Deterministic Fallback Chains & Audit Compliance

Silent rule overrides violate SOX 404 control requirements. The fallback matrix must execute sequentially, logging every evaluation step to an immutable audit trail. When OCR confidence drops below 0.85, bypass text-based matching and route directly to _card_ref_cross_ref. This prevents false positives from receipt degradation while maintaining compliance with NIST SP 800-92 guidelines for computer security log management.

Precedence Matrix:

  1. EXACT_MATCH: Identical amount, currency, and normalized merchant string.
  2. FUZZY_MCC_MATCH: Tokenized similarity ≥85% constrained to identical MCC, amount within ±2%.
  3. TEMPORAL_AMOUNT_MATCH: Amount within tolerance, overlapping UTC window, merchant variance ignored.
  4. CARD_REF_CROSS_REF: Corporate card transaction ID match (highest confidence fallback).

If multiple rules trigger, the pipeline defaults to the highest precedence match and logs the suppressed paths. This explicit evaluation chain eliminates ambiguous scoring and provides AP managers with defensible audit artifacts.

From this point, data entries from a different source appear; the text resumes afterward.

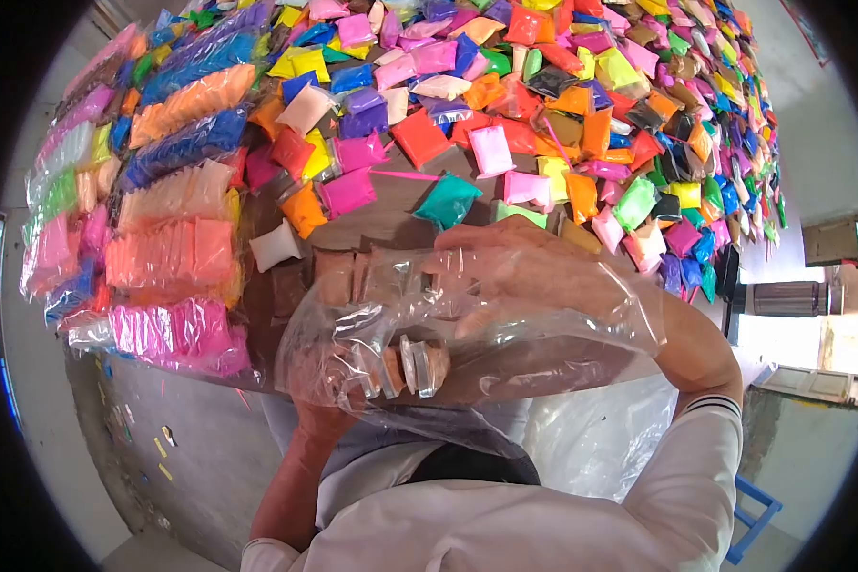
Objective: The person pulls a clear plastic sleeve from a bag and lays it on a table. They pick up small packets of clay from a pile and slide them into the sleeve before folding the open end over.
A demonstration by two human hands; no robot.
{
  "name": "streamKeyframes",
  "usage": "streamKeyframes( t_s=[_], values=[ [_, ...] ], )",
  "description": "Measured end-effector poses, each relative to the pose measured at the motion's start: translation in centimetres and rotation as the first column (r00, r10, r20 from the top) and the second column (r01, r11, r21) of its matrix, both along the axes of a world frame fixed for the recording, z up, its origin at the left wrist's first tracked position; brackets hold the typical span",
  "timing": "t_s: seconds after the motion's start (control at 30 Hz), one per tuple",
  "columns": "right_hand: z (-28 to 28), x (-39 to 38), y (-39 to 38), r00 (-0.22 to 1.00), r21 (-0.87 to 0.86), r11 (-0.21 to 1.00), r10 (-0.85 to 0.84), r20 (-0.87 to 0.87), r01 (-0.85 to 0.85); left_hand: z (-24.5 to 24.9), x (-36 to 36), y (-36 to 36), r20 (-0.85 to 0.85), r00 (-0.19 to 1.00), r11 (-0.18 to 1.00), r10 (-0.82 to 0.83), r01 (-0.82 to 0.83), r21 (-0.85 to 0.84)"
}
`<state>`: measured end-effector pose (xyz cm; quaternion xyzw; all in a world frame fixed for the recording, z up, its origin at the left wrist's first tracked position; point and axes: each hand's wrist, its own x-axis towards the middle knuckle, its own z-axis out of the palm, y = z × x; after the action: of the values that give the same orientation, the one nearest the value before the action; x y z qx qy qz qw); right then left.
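A large clear plastic bag (543, 329) stretches between both hands over the near table edge. My left hand (319, 377) is closed around its left end, seen through the film, beside a small stack of brown packets (419, 367) inside the bag. My right hand (543, 281) is inside the bag's wide right end, slightly blurred, with its fingers stretched leftward and spread. Its fingertips come close to more brown packets (381, 276), which the film overlaps in this view. A white packet (276, 248) and a teal packet (448, 200) lie just beyond the bag.
Loose colourful packets (534, 95) cover the table's (391, 205) far and right parts. At the left are filled clear bags with rows of packets, including pink ones (176, 334). Clear plastic sheeting (596, 434) lies below the near edge. A blue stool frame (758, 515) stands at lower right.
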<state>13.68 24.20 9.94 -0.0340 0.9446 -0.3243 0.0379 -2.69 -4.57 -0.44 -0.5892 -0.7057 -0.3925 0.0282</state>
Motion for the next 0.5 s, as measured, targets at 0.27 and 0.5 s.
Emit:
streamKeyframes(
  t_s=[0.27, 0.5],
  values=[
    [-0.8, -0.5, -1.0, 0.995, 0.184, 0.981, -0.069, 0.066, 0.056, 1.4, 0.2, 0.4, -0.064, 0.998, 0.998, 0.006, -0.01, -0.061],
    [-1.6, 0.7, -1.0, 0.993, 0.255, 0.967, 0.006, -0.114, 0.024, 1.0, 0.1, 0.3, -0.018, 1.0, 0.999, -0.008, 0.008, -0.037]
  ],
)
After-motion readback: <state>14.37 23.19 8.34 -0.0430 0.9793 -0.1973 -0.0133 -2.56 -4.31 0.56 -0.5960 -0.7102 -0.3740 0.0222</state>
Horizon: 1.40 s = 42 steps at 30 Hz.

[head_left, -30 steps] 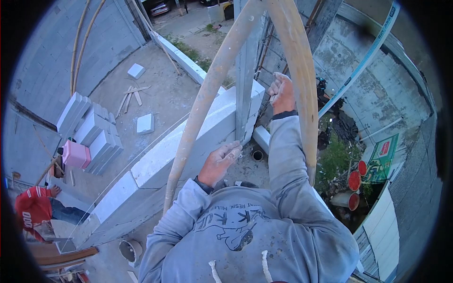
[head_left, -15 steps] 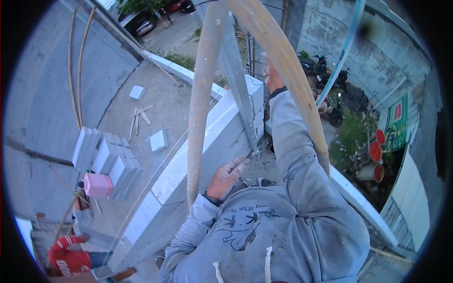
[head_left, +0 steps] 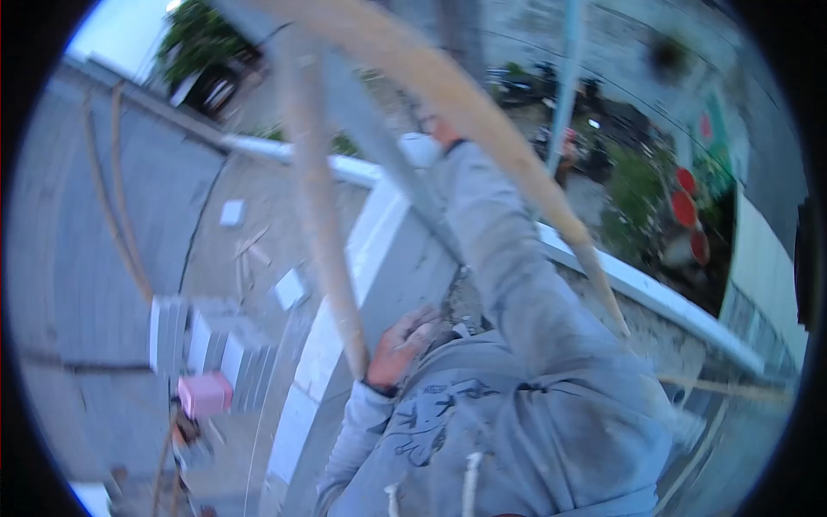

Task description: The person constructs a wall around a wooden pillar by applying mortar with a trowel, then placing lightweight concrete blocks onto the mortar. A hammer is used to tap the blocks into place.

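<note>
My left hand (head_left: 403, 349) is held in front of the grey hoodie (head_left: 482, 414), its fingers stretched out and nothing visible in them. The lower end of a bamboo pole (head_left: 317, 172) passes close to that wrist. My right arm reaches far forward, and my right hand (head_left: 444, 129) is by the end of a white block wall (head_left: 375, 233). Blur and distance hide its fingers and whatever they may touch. A thicker curved bamboo pole (head_left: 482, 103) crosses above the right arm. Between the poles runs a flat grey bar (head_left: 370, 121), slanting down toward the wall.
Stacked light blocks (head_left: 215, 340) and a pink jerrycan (head_left: 207, 395) stand at left, near a loose block (head_left: 291, 289) and wood scraps (head_left: 245, 254). A low white wall (head_left: 663, 297) runs along the right. Beyond are a pale blue pole (head_left: 568, 86), motorbikes and red round objects (head_left: 683, 208).
The view has swung and blurred. The poles now lean further left, and the person in red at lower left is out of sight. My left hand is slightly lower; my right arm stays extended.
</note>
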### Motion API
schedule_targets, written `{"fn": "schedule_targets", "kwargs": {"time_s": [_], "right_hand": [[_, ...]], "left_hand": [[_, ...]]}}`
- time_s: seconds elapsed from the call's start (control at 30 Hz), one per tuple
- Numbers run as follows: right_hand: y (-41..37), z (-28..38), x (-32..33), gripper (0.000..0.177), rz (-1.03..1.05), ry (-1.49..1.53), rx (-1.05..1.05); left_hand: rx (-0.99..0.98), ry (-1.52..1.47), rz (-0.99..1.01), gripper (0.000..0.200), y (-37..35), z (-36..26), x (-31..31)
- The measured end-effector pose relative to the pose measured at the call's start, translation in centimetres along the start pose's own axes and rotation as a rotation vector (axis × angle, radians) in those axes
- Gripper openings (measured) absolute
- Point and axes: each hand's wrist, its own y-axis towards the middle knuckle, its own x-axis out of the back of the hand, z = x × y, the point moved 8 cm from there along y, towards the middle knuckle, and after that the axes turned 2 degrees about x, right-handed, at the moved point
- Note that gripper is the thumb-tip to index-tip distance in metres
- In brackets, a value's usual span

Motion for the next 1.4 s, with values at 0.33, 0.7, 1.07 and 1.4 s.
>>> {"fn": "schedule_targets", "kwargs": {"time_s": [0.33,0.7,1.07,1.4], "right_hand": [[-4.9,7.0,-3.6,0.014,-0.489,-0.640,0.200],[-18.2,6.5,-12.1,0.020,-0.194,-0.338,-0.388],[-19.0,3.1,-14.7,0.013,-0.093,-0.392,-0.564],[-19.2,4.7,-15.0,0.015,-0.056,-0.337,-0.657]], "left_hand": [[0.027,-0.004,0.010,0.054,-0.2,0.7,-0.7],[0.024,0.162,0.097,0.046,-1.9,-3.5,-1.3],[-0.408,0.262,-0.492,0.033,-9.3,-20.9,8.6],[-0.364,0.535,-0.527,0.035,-2.1,-24.0,13.2]]}}
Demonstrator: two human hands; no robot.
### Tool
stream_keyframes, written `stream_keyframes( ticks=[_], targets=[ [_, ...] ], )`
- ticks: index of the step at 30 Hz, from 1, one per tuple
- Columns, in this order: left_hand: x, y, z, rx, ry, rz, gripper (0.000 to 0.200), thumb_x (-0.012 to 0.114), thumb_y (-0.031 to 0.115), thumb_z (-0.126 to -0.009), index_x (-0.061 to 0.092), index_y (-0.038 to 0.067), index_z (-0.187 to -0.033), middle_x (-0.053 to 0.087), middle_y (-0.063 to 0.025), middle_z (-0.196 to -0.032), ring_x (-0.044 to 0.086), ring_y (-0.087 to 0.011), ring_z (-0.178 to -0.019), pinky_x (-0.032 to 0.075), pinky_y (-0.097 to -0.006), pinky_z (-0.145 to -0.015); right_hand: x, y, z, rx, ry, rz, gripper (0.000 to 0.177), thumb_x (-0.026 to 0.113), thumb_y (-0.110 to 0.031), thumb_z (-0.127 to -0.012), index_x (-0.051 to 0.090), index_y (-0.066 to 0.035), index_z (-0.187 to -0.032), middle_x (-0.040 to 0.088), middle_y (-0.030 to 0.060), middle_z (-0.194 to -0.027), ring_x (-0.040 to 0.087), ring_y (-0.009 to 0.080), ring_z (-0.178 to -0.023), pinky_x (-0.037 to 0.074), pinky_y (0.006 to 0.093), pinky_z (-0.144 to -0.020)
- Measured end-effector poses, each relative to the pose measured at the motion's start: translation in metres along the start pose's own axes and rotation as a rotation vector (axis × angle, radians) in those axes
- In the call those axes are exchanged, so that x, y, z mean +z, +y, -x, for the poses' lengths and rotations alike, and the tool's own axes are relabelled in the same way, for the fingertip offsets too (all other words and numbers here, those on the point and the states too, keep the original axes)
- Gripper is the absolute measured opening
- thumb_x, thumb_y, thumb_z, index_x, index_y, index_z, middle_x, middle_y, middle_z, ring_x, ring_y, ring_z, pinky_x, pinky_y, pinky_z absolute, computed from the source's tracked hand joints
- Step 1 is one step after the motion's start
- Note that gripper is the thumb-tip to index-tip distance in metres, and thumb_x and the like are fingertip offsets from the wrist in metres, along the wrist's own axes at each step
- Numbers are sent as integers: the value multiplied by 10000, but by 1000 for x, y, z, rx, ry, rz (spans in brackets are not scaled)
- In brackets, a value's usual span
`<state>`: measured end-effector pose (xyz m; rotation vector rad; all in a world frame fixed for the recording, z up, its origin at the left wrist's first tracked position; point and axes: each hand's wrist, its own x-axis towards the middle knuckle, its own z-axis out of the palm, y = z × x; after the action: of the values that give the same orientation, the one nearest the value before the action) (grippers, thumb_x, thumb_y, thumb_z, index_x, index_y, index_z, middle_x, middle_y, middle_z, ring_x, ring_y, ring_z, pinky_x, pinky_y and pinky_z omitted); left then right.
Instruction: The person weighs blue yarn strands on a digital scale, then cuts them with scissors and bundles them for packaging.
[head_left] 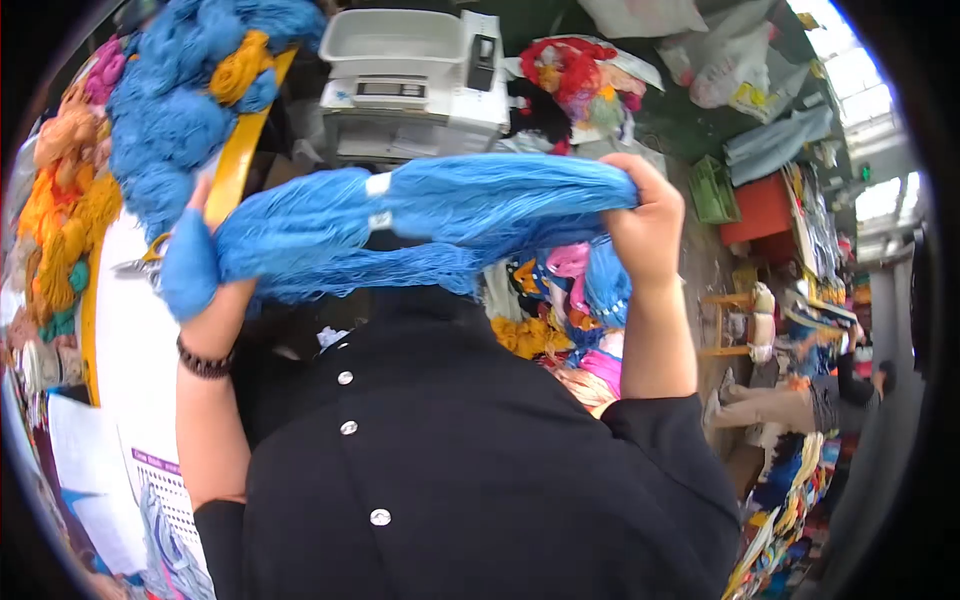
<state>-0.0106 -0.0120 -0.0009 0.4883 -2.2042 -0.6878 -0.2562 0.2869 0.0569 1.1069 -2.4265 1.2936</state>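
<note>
A long skein of blue yarn point(480, 200) stretches between my hands in front of my chest, with two white paper bands around its strands near the middle. My right hand point(650, 225) is closed around one end, fingers through the loop. At the other end, the yarn wraps over my left hand point(222, 305), hiding most of its fingers; the thumb points up and a dark beaded bracelet point(205, 360) circles the wrist. Scissors point(150, 262) with a yellow-orange handle show right beside the yarn on my left hand.
On the left, a white table point(135, 350) with a yellow edge carries heaped blue yarn point(165, 120) and orange skeins point(55, 210). Ahead stands a digital scale point(390, 92) under a white plastic tub point(392, 38). Colourful yarn point(570, 310) lies below my right forearm. Another person point(800, 400) is at far right.
</note>
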Motion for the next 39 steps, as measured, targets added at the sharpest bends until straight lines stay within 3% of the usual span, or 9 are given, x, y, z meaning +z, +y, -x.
stream_keyframes(
  ticks=[8,11,13,16,21,27,29,31,39],
  targets=[
    [-47,-66,42,-147,243,-436,435,500,185,-954,458,-17,-1337,636,-149,-1046,612,-223,-913,465,-289,-855,-1,35,70,-19,181,186,220,651,-20,-733,676,-31,-951,686,122,-893,663,253,-838,499,318,-768],
    [-65,-54,45,-244,357,111,409,529,151,-936,467,-41,-1292,599,-157,-1086,595,-219,-961,459,-336,-901,-2,34,80,104,146,41,241,660,-39,-758,684,-35,-997,691,128,-919,663,245,-874,496,312,-802],
    [-72,-71,52,-261,208,551,370,553,119,-918,494,-63,-1235,570,-197,-1180,591,-254,-1002,444,-374,-947,1,54,85,210,145,-31,229,657,-37,-775,682,-24,-1003,696,115,-933,662,208,-882,494,305,-805],
    [-21,-67,73,-119,-6,59,451,649,50,-833,494,-43,-1246,531,-196,-1266,564,-257,-1063,419,-382,-973,15,102,102,362,111,-5,224,628,-39,-780,685,-34,-997,700,112,-873,666,194,-842,502,304,-773],
    [12,-48,90,-699,-462,991,783,588,123,-799,213,57,-1483,350,-174,-1475,351,-3,-496,270,-130,-465,58,156,136,571,-710,721,374,682,-320,-711,654,-124,-1029,645,145,-1041,617,339,-984,506,460,-844],
    [-7,-69,49,-630,-291,1379,655,455,292,-974,132,50,-1491,298,-138,-1503,401,-40,-619,330,-152,-486,127,27,64,-7,-655,-201,388,660,-276,-794,638,-50,-1109,648,154,-1059,612,308,-1009,482,402,-880],
    [-12,-57,32,-606,-339,1384,688,438,376,-978,115,54,-1492,305,-163,-1489,537,-170,-1084,462,-234,-762,157,-17,36,-30,-804,-451,363,662,-249,-818,630,-28,-1104,649,164,-1029,628,285,-982,499,371,-846],
    [-7,-32,20,-528,-352,1424,743,336,530,-968,154,24,-1481,316,-213,-1471,351,-297,-1343,288,-397,-1097,184,-55,21,-130,-780,-580,396,676,-236,-828,601,-7,-1143,637,166,-1059,626,262,-995,498,352,-856],
    [-20,-13,-5,-207,-270,672,833,227,646,-939,441,-58,-1330,482,-210,-1345,479,-267,-1228,362,-359,-1023,227,-119,-3,122,-1106,-1171,364,657,-178,-883,560,22,-1172,616,57,-1060,568,130,-966,457,287,-861]
  ],
)
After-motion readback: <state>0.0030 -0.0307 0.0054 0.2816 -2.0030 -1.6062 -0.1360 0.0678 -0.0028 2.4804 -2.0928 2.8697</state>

Latency Tuning & Pipeline Integration

For high-volume AP pipelines (>500k records/month), optimize ingestion and evaluation throughput:

  • Batch Chunking: Process records in 10k-row micro-batches. Flush the _timeline index to a persistent key-value store (Redis/SQLite) between batches to bound memory growth.
  • Vectorized Fallbacks: Replace Python loops with Polars or Pandas for bulk candidate evaluation. Use categorical encoding for currency and mcc to accelerate joins and filters.
  • Index Pruning: Evict records older than (tolerance_hours * 2) from _timeline to maintain O(log N) lookup performance. Implement a background TTL sweeper that runs during off-peak windows.
  • Monitoring: Instrument evaluate() with Prometheus counters for duplicate_detected_total, fallback_chain_depth, and window_lookup_latency_ms. Alert when fallback depth exceeds 3, indicating degraded OCR quality or policy misalignment.

Deploy the detector as a stateless microservice or embedded library within your expense ingestion DAG. Validate against historical reconciliation reports before production rollout, and enforce schema versioning on ExpenseRecord to prevent silent field drift.